Bodenfeuchte Niedersachsen: Orange und Rot dominieren — moderate bis schwere Trockenheit im Gesamtboden

Die aktuelle Karte des UFZ-Duerremonitors zeigt für Niedersachsen ein differenziertes Bild: Große Teile des Landes sind von moderater bis schwerer Trockenheit betroffen. Die Klasse „moderate Duerre“ (orange) dominiert flächig, während Bereiche mit „schwerer Duerre“ (rot) insbesondere in der Mitte und im Süden deutlich sichtbar sind. Norden und Osten zeigen teils hellgelbe Bereiche („ungewöhnlich trocken“) und einzelne Flecken mit normalen Feuchtverhältnissen. Die Karte bildet ein 14-Tage-Gleitendes Mittel ab und wird wöchentlich aktualisiert.

Aktuelle Dürrekarte Niedersachsen (Quelle: UFZ Dürremonitor)
Aktuelle Dürrekarte Niedersachsen (Quelle: UFZ Dürremonitor)

Süden und Mitte zeigen höhere Trockenheit

In Südniedersachsen und der Mittelbörde zeichnet sich eine deutlichere Trockenheitslage ab: Hier dominieren rote Flecken („schwere Duerre“) ein kleineres, aber relevantes Mosaik — eingelagert in die flächig orange gefärbten Zonen. Diese Bereiche sind statistisch etwa alle 20 Jahre zu erwarten. Der Norden, insbesondere die Küstenregion und das Osnabrücker Land, zeigen eher hellgelbe bis orange Färbung, teilweise mit grünen oder blauen Inseln, die auf etwas feuchteren Gesamtboden deuten. Der Westen bleibt überwiegend orange.

Aktuelles Wetter verstärkt die Trockenheit des Gesamtbodens

In den vergangenen sieben Tagen fielen in Niedersachsen durchschnittlich nur 4,5 mm Niederschlag — deutlich unter dem klimatologischen Normalwert. Die Durchschnittstemperatur lag bei 20,1 °C, mit Spitzenwerten bis 30,2 °C. Für die nächsten drei Tage ist kein Niederschlag in Sicht; die Höchsttemperaturen werden 29,7 °C erreichen. Da die UFZ-Karte den Gesamtboden bis 1,80 m Tiefe abbildet, reagiert dieser träge auf kurzfristige Niederschläge. Die anhaltend trockene Wetterlage der letzten zwei Wochen schlägt sich nun in den orange- bis rotgefärbten Bereichen nieder; die kommende Phase ohne Regen wird diese Situation eher verfestigen als entlasten.
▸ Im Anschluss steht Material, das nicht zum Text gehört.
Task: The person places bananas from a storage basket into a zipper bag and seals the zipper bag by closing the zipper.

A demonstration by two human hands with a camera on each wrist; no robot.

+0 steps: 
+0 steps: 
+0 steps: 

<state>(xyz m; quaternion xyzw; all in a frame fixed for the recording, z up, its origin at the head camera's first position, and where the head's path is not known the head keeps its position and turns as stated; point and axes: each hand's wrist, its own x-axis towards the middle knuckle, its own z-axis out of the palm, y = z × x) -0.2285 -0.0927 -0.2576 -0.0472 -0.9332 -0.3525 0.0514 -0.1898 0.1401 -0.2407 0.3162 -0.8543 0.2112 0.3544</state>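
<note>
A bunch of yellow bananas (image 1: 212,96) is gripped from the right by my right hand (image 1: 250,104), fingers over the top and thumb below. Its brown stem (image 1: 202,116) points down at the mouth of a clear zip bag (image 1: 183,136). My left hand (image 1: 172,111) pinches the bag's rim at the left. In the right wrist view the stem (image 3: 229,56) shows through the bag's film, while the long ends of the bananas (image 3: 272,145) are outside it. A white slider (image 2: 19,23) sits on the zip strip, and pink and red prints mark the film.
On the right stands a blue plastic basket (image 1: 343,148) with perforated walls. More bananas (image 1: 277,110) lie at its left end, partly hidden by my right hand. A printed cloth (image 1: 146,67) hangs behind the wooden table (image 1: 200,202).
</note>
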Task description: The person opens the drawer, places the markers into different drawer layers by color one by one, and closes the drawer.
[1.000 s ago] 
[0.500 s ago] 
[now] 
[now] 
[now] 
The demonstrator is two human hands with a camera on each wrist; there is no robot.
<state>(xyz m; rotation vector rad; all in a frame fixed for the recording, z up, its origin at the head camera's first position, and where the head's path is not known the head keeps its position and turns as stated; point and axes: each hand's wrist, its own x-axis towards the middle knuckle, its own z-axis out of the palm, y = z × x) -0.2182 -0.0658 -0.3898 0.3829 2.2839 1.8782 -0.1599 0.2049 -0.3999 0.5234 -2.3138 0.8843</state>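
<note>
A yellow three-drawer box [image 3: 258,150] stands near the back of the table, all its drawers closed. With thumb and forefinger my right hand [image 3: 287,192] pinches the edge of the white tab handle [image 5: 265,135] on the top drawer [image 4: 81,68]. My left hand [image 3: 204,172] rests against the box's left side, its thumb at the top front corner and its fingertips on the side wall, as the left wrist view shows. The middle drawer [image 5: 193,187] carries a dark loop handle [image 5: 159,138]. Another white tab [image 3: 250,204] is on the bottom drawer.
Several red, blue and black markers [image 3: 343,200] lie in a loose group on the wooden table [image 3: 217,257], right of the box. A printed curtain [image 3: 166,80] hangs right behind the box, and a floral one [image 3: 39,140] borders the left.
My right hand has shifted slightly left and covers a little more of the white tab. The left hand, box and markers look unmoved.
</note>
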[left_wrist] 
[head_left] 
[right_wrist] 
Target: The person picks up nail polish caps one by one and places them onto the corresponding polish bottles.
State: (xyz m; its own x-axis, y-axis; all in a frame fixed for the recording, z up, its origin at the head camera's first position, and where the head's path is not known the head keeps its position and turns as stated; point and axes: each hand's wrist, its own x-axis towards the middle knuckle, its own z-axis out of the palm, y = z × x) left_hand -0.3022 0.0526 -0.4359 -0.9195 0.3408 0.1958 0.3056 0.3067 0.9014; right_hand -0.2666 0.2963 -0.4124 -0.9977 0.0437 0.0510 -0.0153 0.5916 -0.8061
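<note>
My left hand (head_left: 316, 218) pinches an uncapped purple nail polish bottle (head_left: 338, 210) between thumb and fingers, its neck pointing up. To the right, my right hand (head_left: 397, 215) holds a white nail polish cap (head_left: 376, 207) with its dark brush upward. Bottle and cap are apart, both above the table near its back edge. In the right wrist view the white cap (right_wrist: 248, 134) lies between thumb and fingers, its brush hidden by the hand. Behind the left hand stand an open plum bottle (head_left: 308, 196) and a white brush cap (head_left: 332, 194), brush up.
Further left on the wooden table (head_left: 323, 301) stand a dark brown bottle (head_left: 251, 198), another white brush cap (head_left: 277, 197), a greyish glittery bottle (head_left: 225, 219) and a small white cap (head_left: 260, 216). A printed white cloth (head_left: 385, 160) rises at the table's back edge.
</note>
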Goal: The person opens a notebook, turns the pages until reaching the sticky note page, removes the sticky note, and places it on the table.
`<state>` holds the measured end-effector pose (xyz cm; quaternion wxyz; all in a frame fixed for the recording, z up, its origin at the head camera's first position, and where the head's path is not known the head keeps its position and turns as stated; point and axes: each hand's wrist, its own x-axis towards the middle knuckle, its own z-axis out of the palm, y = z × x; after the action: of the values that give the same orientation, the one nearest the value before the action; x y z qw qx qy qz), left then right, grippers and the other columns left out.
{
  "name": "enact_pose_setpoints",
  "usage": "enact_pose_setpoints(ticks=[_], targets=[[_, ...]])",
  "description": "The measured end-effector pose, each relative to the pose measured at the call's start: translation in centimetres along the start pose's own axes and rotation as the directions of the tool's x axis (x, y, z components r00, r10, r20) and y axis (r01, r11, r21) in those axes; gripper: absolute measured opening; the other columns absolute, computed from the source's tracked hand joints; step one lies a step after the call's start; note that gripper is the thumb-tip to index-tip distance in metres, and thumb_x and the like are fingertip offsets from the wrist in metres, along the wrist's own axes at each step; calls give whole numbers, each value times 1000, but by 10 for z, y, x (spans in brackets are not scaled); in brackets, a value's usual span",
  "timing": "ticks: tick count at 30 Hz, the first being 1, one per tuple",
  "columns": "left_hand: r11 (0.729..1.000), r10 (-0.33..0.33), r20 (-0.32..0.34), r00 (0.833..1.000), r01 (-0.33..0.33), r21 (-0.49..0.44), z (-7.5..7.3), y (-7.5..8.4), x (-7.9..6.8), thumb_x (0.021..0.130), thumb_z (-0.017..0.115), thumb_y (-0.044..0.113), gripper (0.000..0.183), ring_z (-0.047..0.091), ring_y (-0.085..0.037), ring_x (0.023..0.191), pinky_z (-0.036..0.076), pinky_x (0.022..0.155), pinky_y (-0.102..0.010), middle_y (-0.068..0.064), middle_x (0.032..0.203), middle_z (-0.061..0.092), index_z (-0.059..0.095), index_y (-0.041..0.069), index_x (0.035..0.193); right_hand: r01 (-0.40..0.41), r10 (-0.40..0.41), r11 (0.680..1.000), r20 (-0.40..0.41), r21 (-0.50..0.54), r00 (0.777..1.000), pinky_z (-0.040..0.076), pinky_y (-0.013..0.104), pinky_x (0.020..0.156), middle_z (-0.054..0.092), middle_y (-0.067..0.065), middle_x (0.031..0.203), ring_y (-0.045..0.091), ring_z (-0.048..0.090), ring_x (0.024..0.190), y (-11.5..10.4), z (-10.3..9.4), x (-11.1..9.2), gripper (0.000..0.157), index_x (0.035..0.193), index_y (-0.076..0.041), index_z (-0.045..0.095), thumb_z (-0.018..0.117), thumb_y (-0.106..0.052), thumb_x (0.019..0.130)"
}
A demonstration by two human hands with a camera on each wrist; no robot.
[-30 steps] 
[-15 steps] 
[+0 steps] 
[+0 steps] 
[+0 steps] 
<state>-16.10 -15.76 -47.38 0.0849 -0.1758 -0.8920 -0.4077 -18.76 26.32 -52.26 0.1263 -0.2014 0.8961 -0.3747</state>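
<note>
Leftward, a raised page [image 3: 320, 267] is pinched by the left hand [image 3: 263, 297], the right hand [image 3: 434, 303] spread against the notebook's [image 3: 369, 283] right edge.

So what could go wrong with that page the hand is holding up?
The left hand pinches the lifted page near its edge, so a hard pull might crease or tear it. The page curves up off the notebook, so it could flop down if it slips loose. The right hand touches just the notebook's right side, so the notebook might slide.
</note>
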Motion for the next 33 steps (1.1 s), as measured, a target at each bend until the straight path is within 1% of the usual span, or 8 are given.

Folgen für Landwirtschaft und Waldvitalität

Für die niedersächsische Landwirtschaft bedeutet die Kombination aus moderater bis schwerer Trockenheit im Gesamtboden eine spürbare Situation: Tiefwurzler wie Zuckerrüben und Getreide können zwar noch auf die feuchteren Schichten zugreifen, doch eine weitere Austrocknung könnte zu Ertragseinbußen führen. In den rot gefärbten Südregionen ist erhöhte Bewässerung denkbar. Für den Wald — besonders die bereits unter Stress stehenden Fichtenflächen — bleibt die Situation angespannt; Grundwasserneubildung ist bei dieser Trockenheit eingeschränkt. Die Wasserwirtschaft beobachtet die Lage, ohne dass derzeit akute Versorgungsprobleme entstanden sind.